GIVEN ENTRIES

....................

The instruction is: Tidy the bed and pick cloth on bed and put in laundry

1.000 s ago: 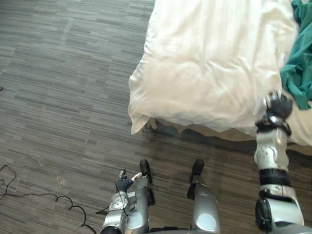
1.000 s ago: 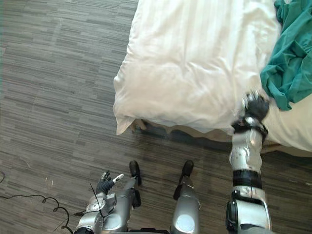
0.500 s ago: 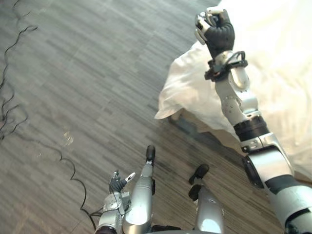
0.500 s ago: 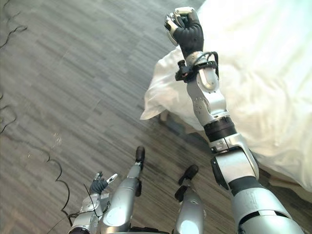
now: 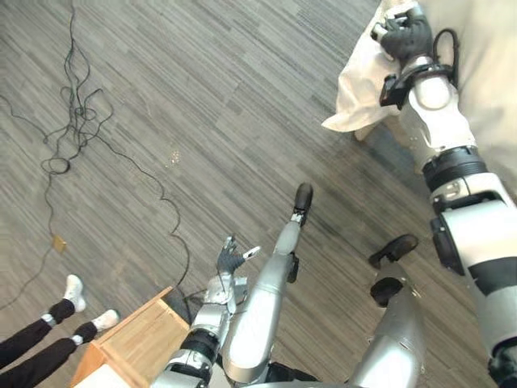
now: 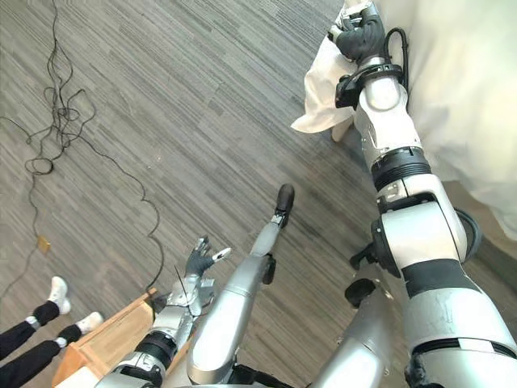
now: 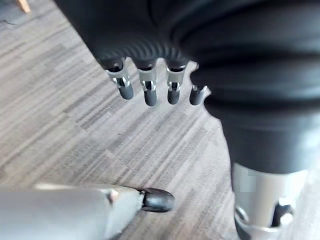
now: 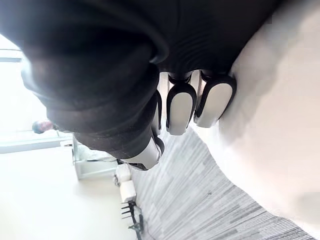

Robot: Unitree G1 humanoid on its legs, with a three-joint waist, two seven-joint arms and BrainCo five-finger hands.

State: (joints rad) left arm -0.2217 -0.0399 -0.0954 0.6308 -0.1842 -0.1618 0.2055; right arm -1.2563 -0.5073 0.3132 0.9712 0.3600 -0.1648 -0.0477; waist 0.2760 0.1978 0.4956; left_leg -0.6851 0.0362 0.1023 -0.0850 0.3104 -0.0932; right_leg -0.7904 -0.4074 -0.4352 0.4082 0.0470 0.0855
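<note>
Head camera has swung since half a second ago: the duvet (image 6: 472,81) now sits upper right, and a wooden box (image 5: 133,339) and a person's legs (image 5: 36,335) have entered lower left. Right hand (image 5: 406,36): upper right, fingers curled into a fist at the duvet's hanging corner, no fabric seen inside the curl. Left hand (image 5: 229,260): lower centre over the floor, fingers loosely spread, empty. Teal cloth: a second ago on the bed at the frame's right edge; neither hand has it. Step in hand, by judgement: bed-tidying at the corner, cloth pickup not begun. Next move likely calls for opening the fist to take a real hold of the duvet.
</note>
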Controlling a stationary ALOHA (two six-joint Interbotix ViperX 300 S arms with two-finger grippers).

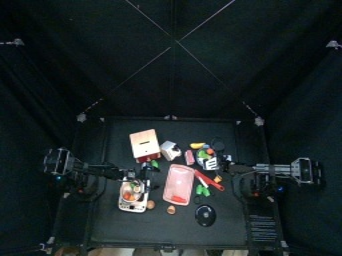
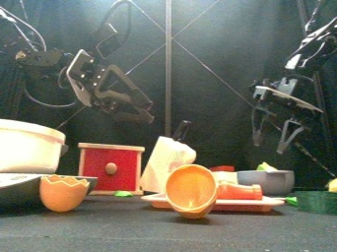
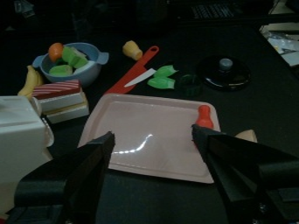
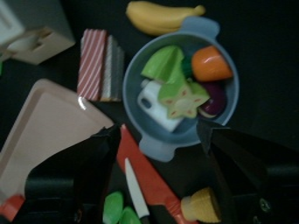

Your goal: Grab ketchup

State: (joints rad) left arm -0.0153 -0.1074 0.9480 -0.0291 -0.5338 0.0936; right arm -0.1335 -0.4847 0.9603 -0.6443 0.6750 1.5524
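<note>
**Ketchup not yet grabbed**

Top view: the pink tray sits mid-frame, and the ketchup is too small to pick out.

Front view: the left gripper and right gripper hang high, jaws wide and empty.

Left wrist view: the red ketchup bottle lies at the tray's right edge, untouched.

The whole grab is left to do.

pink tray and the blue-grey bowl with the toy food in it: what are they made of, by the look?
Pink tray: likely moulded plastic, smooth semi-gloss; a soft light reflection sits on its flat floor and the rim is rounded. Blue-grey bowl: probably plastic too, matte, uniform colour with a thick moulded rim and a side tab handle. Neither shows a metallic or ceramic glaze shine, but the look alone can't rule those out.
</note>
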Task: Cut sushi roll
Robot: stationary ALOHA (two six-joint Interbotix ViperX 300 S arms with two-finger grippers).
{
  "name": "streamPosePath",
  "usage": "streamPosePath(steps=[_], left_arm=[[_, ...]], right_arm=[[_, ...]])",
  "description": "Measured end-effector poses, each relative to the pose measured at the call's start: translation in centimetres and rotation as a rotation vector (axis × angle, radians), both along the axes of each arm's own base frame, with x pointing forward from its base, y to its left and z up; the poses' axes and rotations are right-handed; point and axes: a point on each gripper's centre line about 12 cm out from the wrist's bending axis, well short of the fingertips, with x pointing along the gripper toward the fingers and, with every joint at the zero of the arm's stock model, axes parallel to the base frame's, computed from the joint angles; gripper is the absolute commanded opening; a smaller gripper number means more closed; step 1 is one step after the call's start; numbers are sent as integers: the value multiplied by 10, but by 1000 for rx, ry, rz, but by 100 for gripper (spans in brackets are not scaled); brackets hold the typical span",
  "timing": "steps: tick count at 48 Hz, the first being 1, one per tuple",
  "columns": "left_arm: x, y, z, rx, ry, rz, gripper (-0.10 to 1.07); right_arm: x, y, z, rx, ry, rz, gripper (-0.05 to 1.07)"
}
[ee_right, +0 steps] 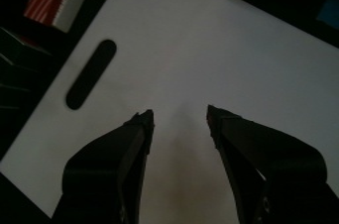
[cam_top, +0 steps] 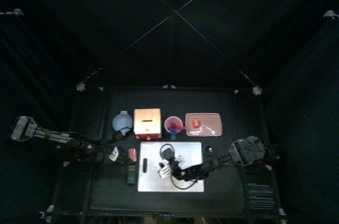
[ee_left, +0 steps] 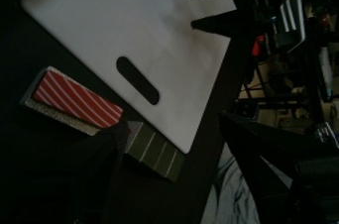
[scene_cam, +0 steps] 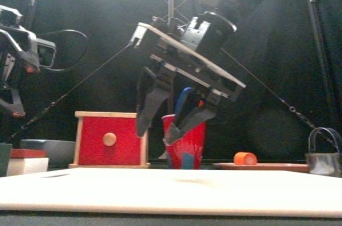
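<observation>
White board (ee_right: 199, 59) sits bare under my right hand (ee_right: 179, 119), released and empty; no sushi roll visible there, so cutting risks striking nothing.

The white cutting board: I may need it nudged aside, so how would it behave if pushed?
The cutting board looks flat, thin and rigid, so it would probably slide rather than bend or tip. Its handle slot could offer a hold.

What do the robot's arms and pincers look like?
Both arms are black. The right pincer has two black jaws that narrow to pointed tips, seen over the white board. In the front view it hangs from a flat bar with pale edges. The left arm looks chunky, made of jointed blocks with some grey parts.
</observation>
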Motion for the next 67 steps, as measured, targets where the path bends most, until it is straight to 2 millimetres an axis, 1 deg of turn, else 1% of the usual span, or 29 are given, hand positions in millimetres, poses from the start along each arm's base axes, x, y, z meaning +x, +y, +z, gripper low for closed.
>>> streamPosePath(steps=[5,9,20,28,35,55,67], left_arm=[[0,-2,-5,-39,40,12,102],[2,-5,-8,-79,73,23,102],[9,-15,-12,-169,158,14,102],[11,-16,-14,-193,176,24,102],[12,-17,-17,-251,204,72,102],[14,-10,-32,-254,269,144,102],[15,-10,-36,-259,284,157,102]], right_arm=[[-12,-2,0,-7,18,0,83],[-17,-5,-1,-9,25,-2,83],[-26,-9,-9,-21,55,-3,83],[-33,-12,-14,-27,74,-5,83],[-37,-13,-15,-31,82,-4,83],[-46,-17,-24,-46,114,-2,83],[-48,-18,-23,-45,112,0,83]])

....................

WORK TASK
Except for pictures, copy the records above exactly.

ANSWER AREA
The instruction is: Tidy the bed and pick cloth on bed and put in laundry

1.000 s ago: 
1.000 s ago: 
0.500 s ago: 
0.500 s ago: 
now: 
now: 
now: 
now: 

Robot: Unitree G1 humanoid on its legs, with a three-joint waist, two seven-joint arms and BrainCo five-finger hands.

State: (joints rad) left arm -0.2217 -0.0399 -0.0954 0.6308 -0.1842 -0.1618 0.2055; right arm -1.2563 -0.5073 0.3132 0.9712 0.3600 -0.1648 -0.0477; waist 0.2760 0.1978 0.4956; left_leg -0.6851 0.0362 0.1023 -0.0850 0.3104 -0.0932; right_leg -0.7904 -0.4074 -0.4352 0.4082 0.0470 0.0855
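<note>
Head camera has swung since half a second ago: the duvet (image 6: 472,81) now sits upper right, and a wooden box (image 5: 133,339) and a person's legs (image 5: 36,335) have entered lower left. Right hand (image 5: 406,36): upper right, fingers curled into a fist at the duvet's hanging corner, no fabric seen inside the curl. Left hand (image 5: 229,260): lower centre over the floor, fingers loosely spread, empty. Teal cloth: a second ago on the bed at the frame's right edge; neither hand has it. Step in hand, by judgement: bed-tidying at the corner, cloth pickup not begun. Next move likely calls for opening the fist to take a real hold of the duvet.
</note>
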Controlling a stationary ALOHA (two six-joint Interbotix ViperX 300 S arms with two-finger grippers).


Your goal: Grab ketchup

State: (joints rad) left arm -0.0153 -0.1074 0.9480 -0.0291 -0.5338 0.0936; right arm -0.1335 -0.4847 0.9603 -0.6443 0.6750 1.5524
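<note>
**Ketchup not yet grabbed**

Top view: the pink tray sits mid-frame, and the ketchup is too small to pick out.

Front view: the left gripper and right gripper hang high, jaws wide and empty.

Left wrist view: the red ketchup bottle lies at the tray's right edge, untouched.

The whole grab is left to do.

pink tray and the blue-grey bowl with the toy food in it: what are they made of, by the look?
Pink tray: likely moulded plastic, smooth semi-gloss; a soft light reflection sits on its flat floor and the rim is rounded. Blue-grey bowl: probably plastic too, matte, uniform colour with a thick moulded rim and a side tab handle. Neither shows a metallic or ceramic glaze shine, but the look alone can't rule those out.
</note>
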Task: Cut sushi roll
Robot: stationary ALOHA (two six-joint Interbotix ViperX 300 S arms with two-finger grippers).
{
  "name": "streamPosePath",
  "usage": "streamPosePath(steps=[_], left_arm=[[_, ...]], right_arm=[[_, ...]])",
  "description": "Measured end-effector poses, each relative to the pose measured at the call's start: translation in centimetres and rotation as a rotation vector (axis × angle, radians), both along the axes of each arm's own base frame, with x pointing forward from its base, y to its left and z up; the poses' axes and rotations are right-handed; point and axes: a point on each gripper's centre line about 12 cm out from the wrist's bending axis, well short of the fingertips, with x pointing along the gripper toward the fingers and, with every joint at the zero of the arm's stock model, axes parallel to the base frame's, computed from the joint angles; gripper is the absolute commanded opening; a smaller gripper number means more closed; step 1 is one step after the call's start; numbers are sent as integers: the value multiplied by 10, but by 1000 for rx, ry, rz, but by 100 for gripper (spans in brackets are not scaled); brackets hold the typical span",
  "timing": "steps: tick count at 48 Hz, the first being 1, one per tuple",
  "columns": "left_arm: x, y, z, rx, ry, rz, gripper (-0.10 to 1.07); right_arm: x, y, z, rx, ry, rz, gripper (-0.05 to 1.07)"
}
[ee_right, +0 steps] 
[cam_top, +0 steps] 
[ee_left, +0 steps] 
[scene_cam, +0 steps] 
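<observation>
White board (ee_right: 199, 59) sits bare under my right hand (ee_right: 179, 119), released and empty; no sushi roll visible there, so cutting risks striking nothing.

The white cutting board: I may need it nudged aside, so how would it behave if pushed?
The cutting board looks flat, thin and rigid, so it would probably slide rather than bend or tip. Its handle slot could offer a hold.

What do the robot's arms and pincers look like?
Both arms are black. The right pincer has two black jaws that narrow to pointed tips, seen over the white board. In the front view it hangs from a flat bar with pale edges. The left arm looks chunky, made of jointed blocks with some grey parts.
</observation>
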Motion for the next 67 steps, as measured, targets where the path bends most, until it is straight to 2 millimetres an axis, 1 deg of turn, else 1% of the usual span, or 29 are given, hand positions in millimetres, poses from the start along each arm's base axes, x, y, z meaning +x, +y, +z, gripper low for closed.
>>> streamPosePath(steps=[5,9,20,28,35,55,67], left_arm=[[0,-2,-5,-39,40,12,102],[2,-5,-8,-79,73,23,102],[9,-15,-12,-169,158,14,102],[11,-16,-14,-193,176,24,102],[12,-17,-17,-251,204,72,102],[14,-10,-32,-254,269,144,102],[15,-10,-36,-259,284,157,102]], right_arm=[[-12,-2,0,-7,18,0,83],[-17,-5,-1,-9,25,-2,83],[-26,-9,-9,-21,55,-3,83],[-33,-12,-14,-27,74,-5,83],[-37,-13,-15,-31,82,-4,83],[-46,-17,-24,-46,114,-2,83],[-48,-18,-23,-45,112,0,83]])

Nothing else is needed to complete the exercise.